France Considers Raising Flat Tax on Capital Income Amid Wealth Tax Debate
France is debating raising the flat tax on capital income to address its public deficit, despite concerns about competitiveness and wealth penalty.
- • The French government may increase the flat tax on capital income by 3 to 6 points for 2026.
- • Current flat tax rate is 30%, including income tax and social contributions.
- • Critics argue the increase penalizes savers and may harm France's competitiveness.
- • Neighboring countries are lowering taxes on the wealthy to attract capital and talent.
Key details
As France prepares its 2026 budget, the government is contemplating increasing the flat tax (prélèvement forfaitaire unique, PFU) on capital income by 3 to 6 points, potentially raising the current 30% rate to between 33% and 36%. The PFU, implemented in 2018, currently comprises 12.8% income tax and 17.2% social contributions on capital income such as interest, dividends, and capital gains. This move aims to address the country’s persistent public deficit by increasing taxation on wealthy individuals.
However, this proposal faces criticism. Mounir Laggoune, a specialist in investment and wealth management, calls the planned hike a “real step backwards,” emphasizing that it unfairly penalizes savers. Meanwhile, Jean-Philippe Delsol, lawyer and president of the Institute of Economic and Fiscal Research, warns that in a global economy, France must consider tax competitiveness, noting most OECD countries have trended toward lowering taxes on the wealthy since the late 1990s. He highlights that many neighboring countries are decreasing taxes to attract capital and talent, creating a challenging context for France’s plans.

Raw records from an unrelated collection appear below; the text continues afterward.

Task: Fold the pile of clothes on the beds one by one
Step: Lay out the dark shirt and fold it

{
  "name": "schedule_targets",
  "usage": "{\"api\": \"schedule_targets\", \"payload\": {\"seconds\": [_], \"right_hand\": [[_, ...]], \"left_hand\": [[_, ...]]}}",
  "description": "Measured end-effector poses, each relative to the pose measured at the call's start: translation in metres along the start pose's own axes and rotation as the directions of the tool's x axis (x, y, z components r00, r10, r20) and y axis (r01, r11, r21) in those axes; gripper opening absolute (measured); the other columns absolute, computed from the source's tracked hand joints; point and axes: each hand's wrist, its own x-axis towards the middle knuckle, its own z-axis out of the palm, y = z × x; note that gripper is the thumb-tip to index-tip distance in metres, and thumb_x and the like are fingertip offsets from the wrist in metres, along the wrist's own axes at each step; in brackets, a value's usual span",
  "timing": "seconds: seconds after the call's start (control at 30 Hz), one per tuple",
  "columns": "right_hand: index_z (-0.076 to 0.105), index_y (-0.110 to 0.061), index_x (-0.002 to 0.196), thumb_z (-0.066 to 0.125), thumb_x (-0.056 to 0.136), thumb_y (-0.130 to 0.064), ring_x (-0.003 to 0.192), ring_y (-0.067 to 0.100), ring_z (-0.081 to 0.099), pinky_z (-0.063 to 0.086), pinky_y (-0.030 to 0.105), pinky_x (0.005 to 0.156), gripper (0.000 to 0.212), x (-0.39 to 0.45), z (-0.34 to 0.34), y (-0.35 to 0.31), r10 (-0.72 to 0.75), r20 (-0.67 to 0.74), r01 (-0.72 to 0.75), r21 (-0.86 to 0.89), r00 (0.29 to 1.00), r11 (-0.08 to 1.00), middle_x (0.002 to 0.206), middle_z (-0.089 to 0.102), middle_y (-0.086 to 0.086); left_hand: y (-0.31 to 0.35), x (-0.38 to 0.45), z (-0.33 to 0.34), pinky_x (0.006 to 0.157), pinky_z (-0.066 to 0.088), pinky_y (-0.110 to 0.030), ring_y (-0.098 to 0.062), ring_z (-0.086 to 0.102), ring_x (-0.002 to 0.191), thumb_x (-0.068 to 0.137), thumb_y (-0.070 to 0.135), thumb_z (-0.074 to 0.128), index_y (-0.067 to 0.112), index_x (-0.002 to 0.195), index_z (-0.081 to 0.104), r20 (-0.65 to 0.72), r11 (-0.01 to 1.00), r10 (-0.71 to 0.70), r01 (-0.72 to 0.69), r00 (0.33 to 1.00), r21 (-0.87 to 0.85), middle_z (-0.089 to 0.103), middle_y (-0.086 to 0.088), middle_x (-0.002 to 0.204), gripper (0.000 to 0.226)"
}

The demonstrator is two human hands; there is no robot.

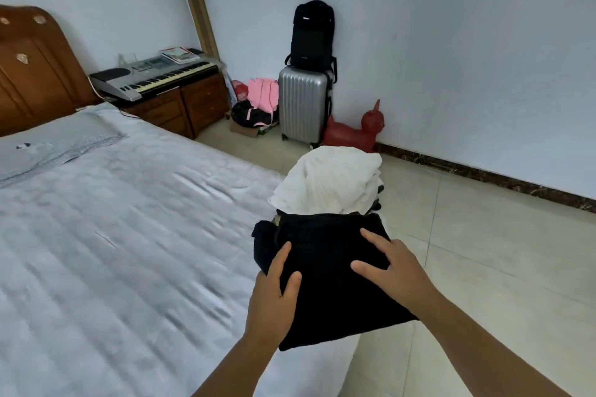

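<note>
Two hands lay on the work as I watched through the head camera: my left hand [274, 293] rested with straight fingers along the near-left side of the folded black garment [332, 280], thumb on top, and my right hand [390, 267] pressed flat on it with fingers spread, gripping nothing. The garment sat at the right edge of the bed [129, 235], its near corner hanging past the edge. Just beyond it, touching, stood the white pile of clothes [332, 180] on the same edge. I judged the black cloth soft, light and limp, likely to sag and unfold if lifted by one corner; it was best taken under both folded sides at once.
</note>
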Motion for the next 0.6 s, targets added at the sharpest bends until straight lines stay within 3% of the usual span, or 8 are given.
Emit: {"api": "schedule_targets", "payload": {"seconds": [0.17,0.33,0.47,0.6], "right_hand": [[0.030,-0.052,0.140,0.067,0.076,-0.058,0.109,0.011,0.047,0.039,0.022,0.090,0.073,0.108,-0.031,0.002,0.015,0.018,-0.015,-0.040,1.000,0.999,0.115,0.041,-0.007],[0.027,-0.053,0.140,0.067,0.075,-0.057,0.112,0.015,0.046,0.040,0.030,0.099,0.076,0.208,-0.053,0.000,-0.016,0.013,0.017,-0.107,1.000,0.994,0.114,0.041,-0.007],[0.026,-0.054,0.140,0.064,0.077,-0.057,0.119,0.018,0.043,0.026,0.038,0.103,0.073,0.291,-0.069,-0.005,-0.074,-0.005,0.069,-0.306,0.997,0.949,0.120,0.043,-0.004],[0.029,-0.054,0.139,0.059,0.077,-0.063,0.120,0.018,0.040,0.018,0.036,0.100,0.070,0.360,-0.075,-0.008,-0.141,0.005,0.134,-0.344,0.990,0.929,0.115,0.039,-0.003]], "left_hand": [[0.016,0.107,0.030,0.094,0.048,-0.034,-0.011,0.054,0.105,0.097,0.036,0.044,0.052,0.141,0.024,-0.017,1.000,-0.018,0.018,1.000,-0.002,0.052,-0.001,0.121,0.050],[0.031,0.196,0.049,0.095,0.046,-0.032,-0.013,0.050,0.113,0.097,0.036,0.044,0.064,0.130,0.019,-0.083,1.000,0.002,-0.004,0.997,-0.025,0.049,0.000,0.124,0.050],[0.041,0.254,0.065,0.087,0.045,-0.029,-0.009,0.049,0.100,0.096,0.041,0.045,0.063,0.136,0.015,-0.134,1.000,-0.031,0.031,0.990,0.000,0.049,0.000,0.116,0.055],[0.048,0.297,0.084,0.084,0.049,-0.027,-0.007,0.051,0.100,0.095,0.041,0.047,0.053,0.144,0.012,-0.212,0.999,-0.045,0.045,0.976,-0.005,0.049,0.004,0.115,0.061]]}}
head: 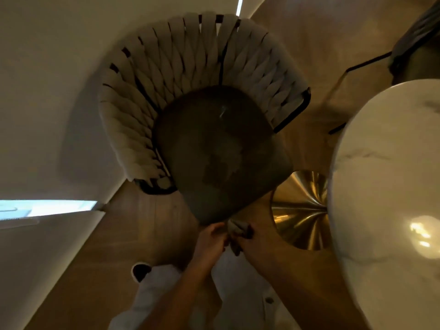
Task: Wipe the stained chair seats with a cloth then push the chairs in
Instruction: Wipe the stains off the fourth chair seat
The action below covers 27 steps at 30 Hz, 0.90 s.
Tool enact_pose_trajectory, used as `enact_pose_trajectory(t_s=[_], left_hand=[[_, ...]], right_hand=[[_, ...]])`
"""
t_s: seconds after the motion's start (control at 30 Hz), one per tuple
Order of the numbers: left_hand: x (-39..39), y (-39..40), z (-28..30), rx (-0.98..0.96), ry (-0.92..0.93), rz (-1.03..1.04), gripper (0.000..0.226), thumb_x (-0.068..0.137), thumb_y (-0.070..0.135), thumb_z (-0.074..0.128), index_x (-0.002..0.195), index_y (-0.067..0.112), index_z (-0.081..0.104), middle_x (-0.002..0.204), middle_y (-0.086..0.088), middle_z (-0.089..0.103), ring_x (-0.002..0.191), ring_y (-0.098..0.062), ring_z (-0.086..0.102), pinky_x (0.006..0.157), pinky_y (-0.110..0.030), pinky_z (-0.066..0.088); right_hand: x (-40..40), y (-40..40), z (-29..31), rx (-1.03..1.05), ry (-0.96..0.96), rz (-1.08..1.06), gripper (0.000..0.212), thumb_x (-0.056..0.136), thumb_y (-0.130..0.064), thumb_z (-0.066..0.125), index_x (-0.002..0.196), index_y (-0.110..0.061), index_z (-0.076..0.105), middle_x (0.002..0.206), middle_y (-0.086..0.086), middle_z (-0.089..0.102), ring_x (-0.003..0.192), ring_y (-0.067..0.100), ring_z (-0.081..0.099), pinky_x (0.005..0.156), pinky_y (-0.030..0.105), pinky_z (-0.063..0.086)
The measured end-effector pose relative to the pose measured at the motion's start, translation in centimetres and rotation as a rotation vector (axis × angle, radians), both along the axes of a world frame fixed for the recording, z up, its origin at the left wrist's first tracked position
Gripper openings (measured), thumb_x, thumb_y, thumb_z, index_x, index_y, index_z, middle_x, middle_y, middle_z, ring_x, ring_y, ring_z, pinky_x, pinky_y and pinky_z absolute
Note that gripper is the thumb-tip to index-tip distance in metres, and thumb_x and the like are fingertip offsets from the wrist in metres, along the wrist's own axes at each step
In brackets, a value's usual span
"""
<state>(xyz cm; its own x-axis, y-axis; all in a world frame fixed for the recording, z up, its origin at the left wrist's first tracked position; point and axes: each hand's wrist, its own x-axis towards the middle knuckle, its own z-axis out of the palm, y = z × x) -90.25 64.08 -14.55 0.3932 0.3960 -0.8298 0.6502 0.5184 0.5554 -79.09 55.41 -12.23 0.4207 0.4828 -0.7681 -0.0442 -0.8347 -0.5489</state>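
Both hands, left hand (209,239) and right hand (252,244), pinch limp cloth (237,227) at chair seat (221,148) near edge; soft, bunch it to wipe.

Both forearms reach forward and down from the bottom of the view, bare to past the wrist, and converge so that the two hands meet. The left hand (210,238) comes in from the lower left, its back turned up and its fingers curled inward toward the other hand. The right hand (247,239) comes in from the lower right on a thicker-looking, nearer forearm, its fingers bent and closed round a small bunched cloth (238,226). The left fingertips touch or nearly touch that cloth; blur hides whether they pinch it. Below the arms, pale trouser legs show.
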Motion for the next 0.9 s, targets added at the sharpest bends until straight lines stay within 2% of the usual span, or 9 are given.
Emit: enact_pose_trajectory(t_s=[0.07,0.13,0.23,0.33,0.43,0.53,0.67,0.8,0.9], left_hand=[[0.9,-0.2,-1.7,0.026,0.048,-0.027,0.024,0.097,0.024,0.051,0.12,0.028,0.059,0.103,0.008,0.064,0.09,-0.004,0.062,0.077,-0.021,0.052],[0.6,0.1,-4.0,0.093,0.125,-0.023,0.024,0.094,0.026,0.052,0.113,0.038,0.059,0.102,0.011,0.066,0.087,-0.003,0.063,0.08,-0.026,0.055],[-0.8,1.4,-7.3,0.203,0.244,0.063,0.025,0.092,0.017,0.052,0.112,0.03,0.06,0.086,0.013,0.06,0.077,-0.004,0.061,0.062,-0.018,0.049],[-1.8,3.1,-10.9,0.24,0.339,0.201,0.043,0.094,0.016,0.054,0.135,0.026,0.048,0.097,0.003,0.062,0.083,-0.012,0.061,0.062,-0.023,0.046],[-2.2,3.9,-14.3,0.26,0.325,0.234,0.061,0.096,0.025,0.055,0.15,0.031,0.025,0.087,0.013,0.055,0.074,-0.007,0.059,0.067,-0.034,0.053],[-2.2,4.4,-17.3,0.269,0.266,0.276,0.069,0.094,0.029,0.059,0.15,0.039,0.019,0.105,0.002,0.058,0.08,-0.012,0.063,0.076,-0.044,0.058],[-1.9,3.8,-19.2,0.35,0.228,0.27,0.078,0.09,0.026,0.065,0.15,0.042,0.018,0.099,0.008,0.061,0.078,-0.006,0.066,0.067,-0.029,0.057],[-1.6,3.0,-19.4,0.418,0.18,0.309,0.083,0.089,0.025,0.066,0.15,0.044,0.012,0.103,0.006,0.062,0.083,-0.014,0.069,0.075,-0.039,0.059],[-1.3,3.1,-19.2,0.43,0.165,0.303,0.087,0.089,0.022,0.066,0.15,0.043,0.008,0.109,0.004,0.06,0.085,-0.012,0.068,0.07,-0.029,0.057]], right_hand=[[1.4,0.4,-2.2,-0.019,-0.009,0.0,0.013,0.087,-0.03,0.063,0.099,-0.025,0.063,0.091,-0.005,0.064,0.079,0.008,0.06,0.071,0.021,0.052],[1.6,0.6,-5.0,-0.043,-0.087,0.008,0.013,0.088,-0.027,0.062,0.1,-0.029,0.064,0.097,-0.006,0.064,0.091,0.018,0.062,0.084,0.032,0.052],[0.4,1.1,-8.6,-0.003,-0.218,0.149,0.029,0.089,-0.017,0.062,0.118,-0.018,0.062,0.117,0.003,0.06,0.109,0.021,0.057,0.086,0.017,0.039],[-1.9,1.6,-12.4,0.082,-0.403,0.294,0.043,0.084,-0.016,0.069,0.127,-0.019,0.059,0.126,0.004,0.053,0.117,0.022,0.051,0.096,0.017,0.037],[-4.3,1.7,-16.9,0.261,-0.44,0.413,0.049,0.079,-0.02,0.068,0.127,-0.018,0.058,0.111,0.007,0.055,0.1,0.026,0.058,0.084,0.033,0.054],[-5.2,1.9,-20.0,0.385,-0.504,0.435,0.041,0.086,-0.029,0.057,0.125,-0.016,0.057,0.107,0.007,0.054,0.092,0.025,0.058,0.077,0.034,0.055],[-4.5,1.9,-22.1,0.522,-0.66,0.495,0.035,0.09,-0.026,0.054,0.123,-0.014,0.055,0.104,0.005,0.047,0.087,0.026,0.055,0.071,0.039,0.054],[-2.6,1.2,-22.8,0.543,-0.78,0.482,0.032,0.089,-0.024,0.055,0.118,-0.013,0.06,0.101,0.006,0.045,0.085,0.024,0.052,0.071,0.034,0.052],[-0.9,0.4,-22.9,0.467,-0.819,0.483,0.037,0.085,-0.026,0.058,0.118,-0.01,0.064,0.103,0.008,0.051,0.089,0.019,0.051,0.075,0.026,0.048]])
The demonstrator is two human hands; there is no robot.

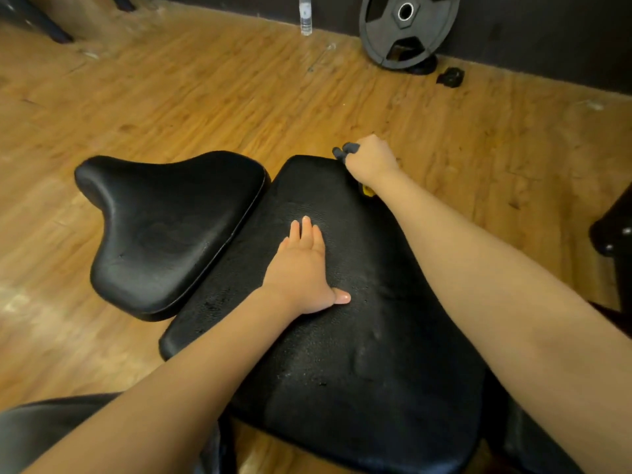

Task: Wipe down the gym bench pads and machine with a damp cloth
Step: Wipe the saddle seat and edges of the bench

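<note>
- Head view: the long back pad (342,302) is braced by the left hand (301,268), fingers straight and flat on the vinyl near mid-pad.
- A dark grey cloth (345,150) is held bunched in the right hand (371,157), fingers curled round it, at the pad's far right corner.
- Seat pad (164,230) sits just beside the back pad, to its left, untouched by either hand.
- Step judged: edge/corner wipe. The cloth should be opened flatter for more contact, w/ firm, overlapping strokes drawn along the rim.
- The left hand is best shifted off the damp area so no patch is missed.
- The yellow part (367,190) under the wrist is prob. part of the machine; it should be wiped too.
</note>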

Currently, France is already among the countries with the highest capital income taxation rates in Europe. These new proposals mark an intensified effort by the left-wing in France to balance public finances without cutting spending, contrasting with regional trends favoring tax reductions to boost economic activity. The debate underscores tensions between fiscal responsibility and maintaining attractiveness to wealthy individuals and investors in a globalized economy.
This article was translated and synthesized from French sources, providing English-speaking readers with local perspectives.
Source articles (2)
Source comparison
Proposed increase in flat tax rate
Sources disagree on the proposed increase to the flat tax rate, with one suggesting a rise to 33% or 36% and the other indicating an increase of 3 to 6 points.
lefigaro.fr
"proposals such as the Zucman tax and raising the flat tax on capital income from the current 30% to 33% or even 36% by 2026."
lefigaro.fr
"the French government is contemplating an increase of 3 to 6 points to the prélèvement forfaitaire unique (PFU), commonly known as the flat tax."
Why this matters: The discrepancy in proposed flat tax rates affects the understanding of the government's fiscal strategy and the potential impact on taxpayers. One source suggests a higher target rate than the other, which could influence public perception and debate around the issue.